GOAL OF THE EXERCISE –
Print the full listing exactly.

DATA TO EXAMINE –
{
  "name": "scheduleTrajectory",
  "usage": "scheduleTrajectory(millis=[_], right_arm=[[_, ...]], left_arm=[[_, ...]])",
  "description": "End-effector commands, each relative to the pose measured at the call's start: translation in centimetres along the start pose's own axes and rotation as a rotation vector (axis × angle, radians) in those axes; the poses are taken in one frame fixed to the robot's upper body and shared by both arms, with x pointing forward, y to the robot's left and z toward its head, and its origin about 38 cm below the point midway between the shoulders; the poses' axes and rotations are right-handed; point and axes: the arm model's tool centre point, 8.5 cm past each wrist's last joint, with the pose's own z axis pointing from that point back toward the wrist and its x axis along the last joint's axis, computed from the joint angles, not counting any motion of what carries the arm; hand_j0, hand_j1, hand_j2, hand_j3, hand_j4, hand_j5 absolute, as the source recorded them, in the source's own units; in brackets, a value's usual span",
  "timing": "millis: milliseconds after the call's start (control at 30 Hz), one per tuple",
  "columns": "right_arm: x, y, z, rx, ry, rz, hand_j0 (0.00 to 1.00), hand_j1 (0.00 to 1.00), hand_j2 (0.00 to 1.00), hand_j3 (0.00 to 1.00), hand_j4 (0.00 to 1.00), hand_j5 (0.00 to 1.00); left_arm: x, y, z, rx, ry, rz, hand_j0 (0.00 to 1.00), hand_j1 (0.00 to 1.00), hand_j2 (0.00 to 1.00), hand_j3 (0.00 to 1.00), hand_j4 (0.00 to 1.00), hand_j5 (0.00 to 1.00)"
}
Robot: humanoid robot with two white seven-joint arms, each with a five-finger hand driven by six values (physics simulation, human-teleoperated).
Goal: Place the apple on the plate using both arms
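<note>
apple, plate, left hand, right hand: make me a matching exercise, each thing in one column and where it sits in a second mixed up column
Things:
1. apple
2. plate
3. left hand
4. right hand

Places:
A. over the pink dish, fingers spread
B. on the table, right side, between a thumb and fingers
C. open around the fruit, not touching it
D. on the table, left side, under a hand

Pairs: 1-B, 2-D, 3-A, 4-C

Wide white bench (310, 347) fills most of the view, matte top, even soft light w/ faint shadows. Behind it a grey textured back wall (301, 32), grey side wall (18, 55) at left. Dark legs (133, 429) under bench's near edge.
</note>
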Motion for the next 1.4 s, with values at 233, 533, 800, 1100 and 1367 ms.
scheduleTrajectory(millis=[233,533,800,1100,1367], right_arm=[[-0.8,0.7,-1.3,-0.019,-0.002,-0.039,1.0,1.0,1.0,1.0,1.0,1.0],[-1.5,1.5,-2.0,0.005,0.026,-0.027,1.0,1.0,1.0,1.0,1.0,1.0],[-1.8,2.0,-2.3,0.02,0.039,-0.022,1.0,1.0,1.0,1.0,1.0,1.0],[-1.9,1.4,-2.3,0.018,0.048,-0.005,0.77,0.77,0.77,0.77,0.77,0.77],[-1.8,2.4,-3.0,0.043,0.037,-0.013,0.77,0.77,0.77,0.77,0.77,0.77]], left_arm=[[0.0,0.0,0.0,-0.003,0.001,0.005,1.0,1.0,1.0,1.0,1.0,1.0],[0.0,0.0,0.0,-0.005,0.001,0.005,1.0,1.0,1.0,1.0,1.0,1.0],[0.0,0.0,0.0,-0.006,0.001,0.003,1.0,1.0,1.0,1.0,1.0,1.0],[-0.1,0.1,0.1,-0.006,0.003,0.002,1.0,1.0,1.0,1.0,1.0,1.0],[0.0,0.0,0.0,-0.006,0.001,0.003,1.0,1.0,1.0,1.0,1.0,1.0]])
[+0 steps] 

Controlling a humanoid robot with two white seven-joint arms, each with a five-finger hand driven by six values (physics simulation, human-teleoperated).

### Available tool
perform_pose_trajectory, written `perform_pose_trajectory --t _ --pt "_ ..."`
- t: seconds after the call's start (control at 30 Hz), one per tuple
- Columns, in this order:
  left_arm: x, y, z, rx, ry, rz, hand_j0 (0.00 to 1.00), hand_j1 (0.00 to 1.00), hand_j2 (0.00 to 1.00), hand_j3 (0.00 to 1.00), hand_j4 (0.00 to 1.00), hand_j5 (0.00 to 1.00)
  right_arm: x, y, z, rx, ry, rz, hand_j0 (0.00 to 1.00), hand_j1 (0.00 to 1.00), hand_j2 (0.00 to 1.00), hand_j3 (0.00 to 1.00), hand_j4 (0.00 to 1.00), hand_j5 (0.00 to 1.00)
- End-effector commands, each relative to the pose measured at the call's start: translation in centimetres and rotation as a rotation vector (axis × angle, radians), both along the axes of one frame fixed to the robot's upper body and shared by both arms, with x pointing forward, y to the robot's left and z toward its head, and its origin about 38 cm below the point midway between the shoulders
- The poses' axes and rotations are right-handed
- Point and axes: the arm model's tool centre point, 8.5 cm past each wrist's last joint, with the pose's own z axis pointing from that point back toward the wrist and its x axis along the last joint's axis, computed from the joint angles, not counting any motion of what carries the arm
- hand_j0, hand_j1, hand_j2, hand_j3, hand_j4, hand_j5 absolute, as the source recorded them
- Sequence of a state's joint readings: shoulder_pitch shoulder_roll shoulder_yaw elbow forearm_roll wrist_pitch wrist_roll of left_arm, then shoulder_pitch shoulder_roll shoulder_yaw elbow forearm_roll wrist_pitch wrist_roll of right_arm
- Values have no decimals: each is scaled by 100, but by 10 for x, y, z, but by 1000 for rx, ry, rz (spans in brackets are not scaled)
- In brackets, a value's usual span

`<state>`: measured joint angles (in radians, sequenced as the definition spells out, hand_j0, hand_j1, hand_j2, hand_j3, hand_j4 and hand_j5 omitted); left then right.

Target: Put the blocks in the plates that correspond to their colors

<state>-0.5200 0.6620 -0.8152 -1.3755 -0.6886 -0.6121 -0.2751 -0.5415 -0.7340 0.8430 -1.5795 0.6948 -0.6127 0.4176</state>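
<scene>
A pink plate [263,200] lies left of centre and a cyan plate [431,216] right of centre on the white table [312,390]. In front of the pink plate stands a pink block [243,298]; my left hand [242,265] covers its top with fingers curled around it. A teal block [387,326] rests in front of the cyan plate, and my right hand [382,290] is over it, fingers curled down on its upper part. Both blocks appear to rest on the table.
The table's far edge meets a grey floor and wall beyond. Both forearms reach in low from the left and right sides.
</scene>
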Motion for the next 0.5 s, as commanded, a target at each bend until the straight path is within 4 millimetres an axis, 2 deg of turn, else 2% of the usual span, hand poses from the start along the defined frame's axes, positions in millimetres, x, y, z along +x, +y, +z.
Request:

RESULT –
{
  "name": "scheduleTrajectory",
  "usage": "scheduleTrajectory(millis=[_], right_arm=[[_, ...]], left_arm=[[_, ...]])",
  "description": "End-effector commands, each relative to the pose measured at the call's start: translation in centimetres along the start pose's own axes and rotation as a rotation vector (axis × angle, radians) in those axes; the poses are taken in one frame fixed to the robot's upper body and shared by both arms, with x pointing forward, y to the robot's left and z toward its head, and its origin about 38 cm below the point midway between the shoulders; the poses' axes and rotations are right-handed; point and axes: the arm model's tool centre point, 8.5 cm past each wrist's last joint, with the pose's own z axis pointing from that point back toward the wrist and its x axis along the last joint's axis, computed from the joint angles, not counting any motion of what carries the arm; hand_j0, hand_j1, hand_j2, hand_j3, hand_j4, hand_j5 absolute, as the source recorded them, in the source's own units; in brackets, a value's usual span",
  "timing": "millis: milliseconds after the call's start (control at 30 Hz), one per tuple",
  "columns": "right_arm: x, y, z, rx, ry, rz, hand_j0 (0.00 to 1.00), hand_j1 (0.00 to 1.00), hand_j2 (0.00 to 1.00), hand_j3 (0.00 to 1.00), hand_j4 (0.00 to 1.00), hand_j5 (0.00 to 1.00); left_arm: x, y, z, rx, ry, rz, hand_j0 (0.00 to 1.00), hand_j1 (0.00 to 1.00), hand_j2 (0.00 to 1.00), hand_j3 (0.00 to 1.00), hand_j4 (0.00 to 1.00), hand_j5 (0.00 to 1.00)"
}
Robot: humanoid robot with two white seven-joint arms, each with a five-finger hand driven by six values (physics simulation, human-teleoperated).
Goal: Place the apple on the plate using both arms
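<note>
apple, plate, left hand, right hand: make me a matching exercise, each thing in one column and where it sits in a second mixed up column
Things:
1. apple
2. plate
3. left hand
4. right hand

Places:
A. over the pink dish, fingers spread
B. on the table, right side, between a thumb and fingers
C. open around the fruit, not touching it
D. on the table, left side, under a hand

Pairs: 1-B, 2-D, 3-A, 4-C

Wide white bench (310, 347) fills most of the view, matte top, even soft light w/ faint shadows. Behind it a grey textured back wall (301, 32), grey side wall (18, 55) at left. Dark legs (133, 429) under bench's near edge.
</note>
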Motion for the next 1.4 s, with values at 233, 533, 800, 1100 and 1367 ms.
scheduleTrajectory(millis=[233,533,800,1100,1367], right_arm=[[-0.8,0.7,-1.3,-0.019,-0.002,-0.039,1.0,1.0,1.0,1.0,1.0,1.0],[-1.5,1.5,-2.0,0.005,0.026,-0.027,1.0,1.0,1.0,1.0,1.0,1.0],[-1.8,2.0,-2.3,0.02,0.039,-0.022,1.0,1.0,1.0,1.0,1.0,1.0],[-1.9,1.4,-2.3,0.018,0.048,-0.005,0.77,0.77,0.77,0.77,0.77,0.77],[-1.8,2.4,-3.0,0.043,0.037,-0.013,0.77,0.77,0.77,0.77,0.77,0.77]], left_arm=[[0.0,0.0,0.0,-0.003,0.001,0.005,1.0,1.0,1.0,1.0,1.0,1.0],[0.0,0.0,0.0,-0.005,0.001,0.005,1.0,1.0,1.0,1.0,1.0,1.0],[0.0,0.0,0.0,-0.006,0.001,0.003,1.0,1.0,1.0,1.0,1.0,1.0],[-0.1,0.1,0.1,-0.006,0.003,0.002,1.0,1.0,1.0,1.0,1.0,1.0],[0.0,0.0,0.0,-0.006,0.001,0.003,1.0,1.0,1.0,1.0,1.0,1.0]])
[+0 steps] 

Controlling a humanoid robot with two white seven-joint arms, each with a five-finger hand driven by six values (physics simulation, human-teleoperated).

### Available tool
perform_pose_trajectory, written `perform_pose_trajectory --t _ --pt "_ ..."`
- t: seconds after the call's start (control at 30 Hz), one per tuple
- Columns, in this order:
  left_arm: x, y, z, rx, ry, rz, hand_j0 (0.00 to 1.00), hand_j1 (0.00 to 1.00), hand_j2 (0.00 to 1.00), hand_j3 (0.00 to 1.00), hand_j4 (0.00 to 1.00), hand_j5 (0.00 to 1.00)
  right_arm: x, y, z, rx, ry, rz, hand_j0 (0.00 to 1.00), hand_j1 (0.00 to 1.00), hand_j2 (0.00 to 1.00), hand_j3 (0.00 to 1.00), hand_j4 (0.00 to 1.00), hand_j5 (0.00 to 1.00)
- End-effector commands, each relative to the pose measured at the call's start: translation in centimetres and rotation as a rotation vector (axis × angle, radians), both along the axes of one frame fixed to the robot's upper body and shared by both arms, with x pointing forward, y to the robot's left and z toward its head, and its origin about 38 cm below the point midway between the shoulders
- The poses' axes and rotations are right-handed
- Point and axes: the arm model's tool centre point, 8.5 cm past each wrist's last joint, with the pose's own z axis pointing from that point back toward the wrist and its x axis along the last joint's axis, computed from the joint angles, not counting any motion of what carries the arm
- hand_j0, hand_j1, hand_j2, hand_j3, hand_j4, hand_j5 absolute, as the source recorded them
- Sequence of a state's joint readings: shoulder_pitch shoulder_roll shoulder_yaw elbow forearm_roll wrist_pitch wrist_roll of left_arm, then shoulder_pitch shoulder_roll shoulder_yaw elbow forearm_roll wrist_pitch wrist_roll of right_arm
- Values have no decimals: each is scaled by 100, but by 10 for x, y, z, but by 1000 for rx, ry, rz (spans in brackets are not scaled)
- In brackets, a value's usual span

`<state>`: measured joint angles (in radians, sequenced as the definition spells out, hand_j0, hand_j1, hand_j2, hand_j3, hand_j4 and hand_j5 omitted); left then right.

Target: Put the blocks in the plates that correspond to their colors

<state>-0.5200 0.6620 -0.8152 -1.3755 -0.6886 -0.6121 -0.2751 -0.5415 -0.7340 0.8430 -1.5795 0.6948 -0.6127 0.4176</state>
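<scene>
A pink plate [263,200] lies left of centre and a cyan plate [431,216] right of centre on the white table [312,390]. In front of the pink plate stands a pink block [243,298]; my left hand [242,265] covers its top with fingers curled around it. A teal block [387,326] rests in front of the cyan plate, and my right hand [382,290] is over it, fingers curled down on its upper part. Both blocks appear to rest on the table.
The table's far edge meets a grey floor and wall beyond. Both forearms reach in low from the left and right sides.
</scene>
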Motion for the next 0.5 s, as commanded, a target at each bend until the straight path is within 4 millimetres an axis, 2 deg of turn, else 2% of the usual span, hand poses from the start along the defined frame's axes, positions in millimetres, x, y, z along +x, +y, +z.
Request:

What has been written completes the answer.